Type out the data exactly as given. Skip any image.
━━━━━━━━
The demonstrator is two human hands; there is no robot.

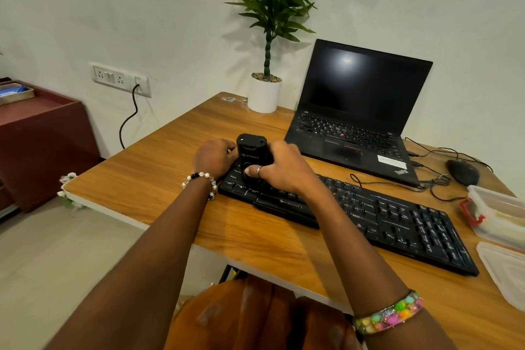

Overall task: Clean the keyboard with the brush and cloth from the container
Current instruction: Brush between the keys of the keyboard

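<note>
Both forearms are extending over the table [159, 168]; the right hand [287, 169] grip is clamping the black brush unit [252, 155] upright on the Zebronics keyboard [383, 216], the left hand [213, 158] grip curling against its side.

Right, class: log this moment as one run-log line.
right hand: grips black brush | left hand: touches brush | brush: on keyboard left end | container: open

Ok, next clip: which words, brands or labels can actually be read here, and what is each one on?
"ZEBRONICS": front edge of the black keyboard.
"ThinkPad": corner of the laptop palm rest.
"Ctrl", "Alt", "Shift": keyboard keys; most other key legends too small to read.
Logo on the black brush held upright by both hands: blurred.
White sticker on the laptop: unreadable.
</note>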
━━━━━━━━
Task response
The demonstrator is two human hands; there is no robot.


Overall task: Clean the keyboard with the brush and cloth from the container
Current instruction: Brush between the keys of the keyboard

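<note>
Both forearms are extending over the table [159, 168]; the right hand [287, 169] grip is clamping the black brush unit [252, 155] upright on the Zebronics keyboard [383, 216], the left hand [213, 158] grip curling against its side.

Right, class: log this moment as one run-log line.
right hand: grips black brush | left hand: touches brush | brush: on keyboard left end | container: open

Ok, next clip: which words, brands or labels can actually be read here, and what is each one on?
"ZEBRONICS": front edge of the black keyboard.
"ThinkPad": corner of the laptop palm rest.
"Ctrl", "Alt", "Shift": keyboard keys; most other key legends too small to read.
Logo on the black brush held upright by both hands: blurred.
White sticker on the laptop: unreadable.
</note>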

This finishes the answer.